At the core of the package is a room impulse response (RIR) generator based on the image source model that can handle

  • Convex and non-convex rooms

  • 2D/3D rooms

Both a pure python implementation and a C accelerator are included for maximum speed and compatibility.

The philosophy of the package is to abstract all necessary elements of an experiment using object oriented programming concept. Each of these elements is represented using a class and an experiment can be designed by combining these elements just as one would do in a real experiment.

Let’s imagine we want to simulate a delay-and-sum beamformer that uses a linear array with four microphones in a shoe box shaped room that contains only one source of sound. First, we create a room object, to which we add a microphone array object, and a sound source object. Then, the room object has methods to compute the RIR between source and receiver. The beamformer object then extends the microphone array class and has different methods to compute the weights, for example delay-and-sum weights. See the example below to get an idea of what the code looks like.
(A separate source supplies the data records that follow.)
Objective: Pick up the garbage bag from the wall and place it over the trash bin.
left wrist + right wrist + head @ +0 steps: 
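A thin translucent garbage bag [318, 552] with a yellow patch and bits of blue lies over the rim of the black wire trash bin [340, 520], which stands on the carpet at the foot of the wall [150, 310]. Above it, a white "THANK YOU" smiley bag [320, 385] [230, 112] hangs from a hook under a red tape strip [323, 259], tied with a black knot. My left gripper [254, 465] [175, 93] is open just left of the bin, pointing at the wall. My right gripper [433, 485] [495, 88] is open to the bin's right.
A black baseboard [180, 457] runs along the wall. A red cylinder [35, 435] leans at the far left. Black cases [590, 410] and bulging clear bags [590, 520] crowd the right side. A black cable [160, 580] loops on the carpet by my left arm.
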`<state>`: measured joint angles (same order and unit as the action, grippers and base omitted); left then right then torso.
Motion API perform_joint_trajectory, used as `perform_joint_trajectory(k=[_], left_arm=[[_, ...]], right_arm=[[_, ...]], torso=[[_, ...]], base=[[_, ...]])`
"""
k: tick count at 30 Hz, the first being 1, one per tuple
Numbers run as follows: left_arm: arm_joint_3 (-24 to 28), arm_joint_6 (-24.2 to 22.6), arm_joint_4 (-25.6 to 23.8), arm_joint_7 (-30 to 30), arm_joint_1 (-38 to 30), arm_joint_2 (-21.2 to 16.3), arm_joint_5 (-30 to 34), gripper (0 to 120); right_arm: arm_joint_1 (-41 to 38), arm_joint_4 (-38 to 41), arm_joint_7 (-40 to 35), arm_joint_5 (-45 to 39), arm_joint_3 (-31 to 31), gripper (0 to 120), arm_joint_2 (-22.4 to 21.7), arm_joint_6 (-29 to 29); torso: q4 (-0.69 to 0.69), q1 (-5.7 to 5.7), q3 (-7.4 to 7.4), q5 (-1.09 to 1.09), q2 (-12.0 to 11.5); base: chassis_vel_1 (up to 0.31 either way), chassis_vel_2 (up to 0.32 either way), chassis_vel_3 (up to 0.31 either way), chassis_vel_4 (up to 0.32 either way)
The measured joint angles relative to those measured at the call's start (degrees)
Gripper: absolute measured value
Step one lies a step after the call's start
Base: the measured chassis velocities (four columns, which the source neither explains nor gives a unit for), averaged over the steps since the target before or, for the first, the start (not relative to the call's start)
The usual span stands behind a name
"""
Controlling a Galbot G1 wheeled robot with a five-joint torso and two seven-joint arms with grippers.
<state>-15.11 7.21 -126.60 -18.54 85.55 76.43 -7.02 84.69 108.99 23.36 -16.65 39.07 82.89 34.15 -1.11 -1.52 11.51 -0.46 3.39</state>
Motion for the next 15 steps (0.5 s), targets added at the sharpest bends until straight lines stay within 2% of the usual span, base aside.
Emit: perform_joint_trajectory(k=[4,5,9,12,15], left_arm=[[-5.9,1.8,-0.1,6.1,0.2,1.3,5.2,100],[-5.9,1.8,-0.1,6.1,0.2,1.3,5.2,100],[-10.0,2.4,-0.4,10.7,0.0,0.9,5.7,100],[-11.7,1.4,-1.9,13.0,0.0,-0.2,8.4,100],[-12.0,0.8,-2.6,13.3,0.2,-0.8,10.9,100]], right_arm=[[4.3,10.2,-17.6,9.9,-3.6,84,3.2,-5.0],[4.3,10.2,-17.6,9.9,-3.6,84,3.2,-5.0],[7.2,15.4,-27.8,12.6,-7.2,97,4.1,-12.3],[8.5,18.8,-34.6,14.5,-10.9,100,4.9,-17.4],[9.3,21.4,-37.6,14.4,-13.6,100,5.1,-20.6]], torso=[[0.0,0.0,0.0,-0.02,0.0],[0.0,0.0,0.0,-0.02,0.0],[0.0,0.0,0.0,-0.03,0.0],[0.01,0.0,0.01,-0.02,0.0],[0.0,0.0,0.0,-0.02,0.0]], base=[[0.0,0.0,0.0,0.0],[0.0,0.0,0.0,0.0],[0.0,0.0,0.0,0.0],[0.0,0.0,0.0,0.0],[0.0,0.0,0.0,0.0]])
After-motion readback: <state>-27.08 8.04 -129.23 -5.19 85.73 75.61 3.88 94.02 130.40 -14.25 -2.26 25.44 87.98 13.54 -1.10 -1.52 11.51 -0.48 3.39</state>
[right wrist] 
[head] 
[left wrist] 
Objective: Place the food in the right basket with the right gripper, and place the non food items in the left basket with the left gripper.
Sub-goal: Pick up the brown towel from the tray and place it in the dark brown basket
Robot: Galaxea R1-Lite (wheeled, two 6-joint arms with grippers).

The Room class also allows one to process sound samples emitted by sources, effectively simulating the propagation of sound between sources and microphones. At the input of the microphones composing the beamformer, an STFT (short time Fourier transform) engine allows to quickly process the signals through the beamformer and evaluate the output.

Reference Implementations

In addition to its core image source model simulation, pyroomacoustics also contains a number of reference implementations of popular audio processing algorithms for

  • beamforming

  • direction of arrival (DOA) finding

  • adaptive filtering (NLMS, RLS)

  • blind source separation (AuxIVA, Trinicon)

We use an object-oriented approach to abstract the details of specific algorithms, making them easy to compare. Each algorithm can be tuned through optional parameters. We have tried to pre-set values for the tuning parameters so that a run with the default values will in general produce reasonable results.

Datasets

In an effort to simplify the use of datasets, we provide a few wrappers that allow to quickly load and sort through some popular speech corpora. At the moment we support the following.

Quick Install

Install the package with pip:

$ pip install pyroomacoustics

The requirements are:

* numpy
* scipy
* matplotlib

Example

import numpy as np
import matplotlib.pyplot as plt
import pyroomacoustics as pra

# Create a 4 by 6 metres shoe box room
room = pra.ShoeBox([4,6])

# Add a source somewhere in the room
room.add_source([2.5, 4.5])

# Create a linear array beamformer with 4 microphones
# with angle 0 degrees and inter mic distance 10 cm
R = pra.linear_2D_array([2, 1.5], 4, 0, 0.04)
room.add_microphone_array(pra.Beamformer(R, room.fs))

# Now compute the delay and sum weights for the beamformer
room.mic_array.rake_delay_and_sum_weights(room.sources[0][:1])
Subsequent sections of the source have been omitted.